Felipe Zimmerle · Felipe Zimmerle · commit 38b992470503 · 2014-11-14T11:53:40.000-08:00
This directive allows the user to set a default action whenever the
SecRemoteRules failed to download a set of rules. Current the supported
values are: Warn and Abort.

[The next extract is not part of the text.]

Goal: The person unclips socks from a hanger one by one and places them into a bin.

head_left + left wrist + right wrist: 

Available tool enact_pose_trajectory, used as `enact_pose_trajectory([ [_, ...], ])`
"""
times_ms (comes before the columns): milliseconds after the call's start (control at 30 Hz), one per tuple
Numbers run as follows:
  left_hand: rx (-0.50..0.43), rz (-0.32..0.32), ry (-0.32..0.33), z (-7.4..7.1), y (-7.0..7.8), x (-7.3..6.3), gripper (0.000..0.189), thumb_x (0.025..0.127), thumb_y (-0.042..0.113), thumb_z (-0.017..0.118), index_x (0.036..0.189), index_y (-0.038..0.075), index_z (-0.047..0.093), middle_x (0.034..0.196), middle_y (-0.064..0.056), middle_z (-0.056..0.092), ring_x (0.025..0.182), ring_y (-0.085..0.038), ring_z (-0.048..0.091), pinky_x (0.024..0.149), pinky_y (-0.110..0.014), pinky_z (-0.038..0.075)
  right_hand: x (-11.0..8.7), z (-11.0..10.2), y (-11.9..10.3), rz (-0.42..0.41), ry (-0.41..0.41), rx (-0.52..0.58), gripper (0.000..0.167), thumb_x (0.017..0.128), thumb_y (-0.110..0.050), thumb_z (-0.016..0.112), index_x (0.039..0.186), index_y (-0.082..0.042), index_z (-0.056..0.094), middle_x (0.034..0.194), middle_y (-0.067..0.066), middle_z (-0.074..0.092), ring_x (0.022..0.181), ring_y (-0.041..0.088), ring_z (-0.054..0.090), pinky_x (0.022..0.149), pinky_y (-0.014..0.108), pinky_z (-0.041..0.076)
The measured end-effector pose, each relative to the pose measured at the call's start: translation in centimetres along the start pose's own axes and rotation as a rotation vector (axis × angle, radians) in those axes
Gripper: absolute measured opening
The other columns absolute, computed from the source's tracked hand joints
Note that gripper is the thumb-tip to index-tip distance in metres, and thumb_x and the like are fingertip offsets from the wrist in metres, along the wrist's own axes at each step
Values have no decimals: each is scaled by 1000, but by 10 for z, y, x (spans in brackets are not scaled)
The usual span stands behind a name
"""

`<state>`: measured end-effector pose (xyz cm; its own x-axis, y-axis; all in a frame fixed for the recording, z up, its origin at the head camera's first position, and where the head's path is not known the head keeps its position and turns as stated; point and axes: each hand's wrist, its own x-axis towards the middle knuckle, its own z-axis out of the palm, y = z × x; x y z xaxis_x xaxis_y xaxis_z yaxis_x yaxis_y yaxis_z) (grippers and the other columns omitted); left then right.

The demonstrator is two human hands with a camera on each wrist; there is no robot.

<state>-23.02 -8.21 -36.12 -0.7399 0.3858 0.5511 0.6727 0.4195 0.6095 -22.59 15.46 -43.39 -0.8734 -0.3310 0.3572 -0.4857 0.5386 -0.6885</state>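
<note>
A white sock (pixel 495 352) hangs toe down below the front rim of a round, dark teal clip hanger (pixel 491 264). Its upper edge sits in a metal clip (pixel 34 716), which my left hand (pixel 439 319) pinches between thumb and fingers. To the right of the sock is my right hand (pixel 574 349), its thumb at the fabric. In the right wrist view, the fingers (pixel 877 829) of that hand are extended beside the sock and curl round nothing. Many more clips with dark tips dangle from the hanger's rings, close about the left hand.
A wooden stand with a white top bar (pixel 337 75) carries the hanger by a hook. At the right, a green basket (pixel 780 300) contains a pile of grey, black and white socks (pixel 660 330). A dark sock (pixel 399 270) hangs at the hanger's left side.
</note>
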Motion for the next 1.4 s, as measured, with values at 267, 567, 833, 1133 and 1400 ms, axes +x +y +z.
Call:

By default `Abort' is selected.
diff --git a/apache2/apache2_config.c b/apache2/apache2_config.c
@@ -2213,6 +2213,28 @@ static const char *cmd_rule_engine(cmd_parms *cmd, void *_dcfg, const char *p1)
     return NULL;
 }
 
+static const char *cmd_remote_rules_fail(cmd_parms *cmd, void *_dcfg, const char *p1)
+{
+    directory_config *dcfg = (directory_config *)_dcfg;
+    if (dcfg == NULL) return NULL;
+
+    if (strncasecmp(p1, "warn", 4) == 0)
+    {
+        remote_rules_fail_action = REMOTE_RULES_WARN_ON_FAIL;
+    }
+    else if (strncasecmp(p1, "abort", 5) == 0)
+    {
+        remote_rules_fail_action = REMOTE_RULES_ABORT_ON_FAIL;
+    }
+    else
+    {
+        return apr_psprintf(cmd->pool, "ModSecurity: Invalid value for " \
+                "SecRemoteRulesFailAction, expected: Abort or Warn.");
+    }
+
+    return NULL;
+}
+
 static const char *cmd_remote_rules(cmd_parms *cmd, void *_dcfg, const char *p1,
         const char *p2)
 {
@@ -3552,6 +3574,15 @@ const command_rec module_directives[] = {
         "key and URI to the remote rules"
     ),
 
+    AP_INIT_TAKE1 (
+        "SecRemoteRulesFailAction",
+        cmd_remote_rules_fail,
+        NULL,
+        CMD_SCOPE_ANY,
+        "Abort or Warn"
+    ),
+
+
     AP_INIT_TAKE1 (
         "SecXmlExternalEntity",
         cmd_xml_external_entity,
diff --git a/apache2/mod_security2.c b/apache2/mod_security2.c
@@ -69,6 +69,7 @@ unsigned long int DSOLOCAL msc_pcre_match_limit = 0;
 unsigned long int DSOLOCAL msc_pcre_match_limit_recursion = 0;
 
 msc_remote_rules_server DSOLOCAL *remote_rules_server = NULL;
+int DSOLOCAL remote_rules_fail_action = REMOTE_RULES_ABORT_ON_FAIL;
 
 int DSOLOCAL status_engine_state = STATUS_ENGINE_DISABLED;
 
@@ -82,6 +83,7 @@ unsigned long int DSOLOCAL conn_write_state_limit = 0;
 TreeRoot DSOLOCAL *conn_write_state_whitelist = 0;
 TreeRoot DSOLOCAL *conn_write_state_suspicious_list = 0;
 
+
 #if defined(WIN32) || defined(VERSION_NGINX)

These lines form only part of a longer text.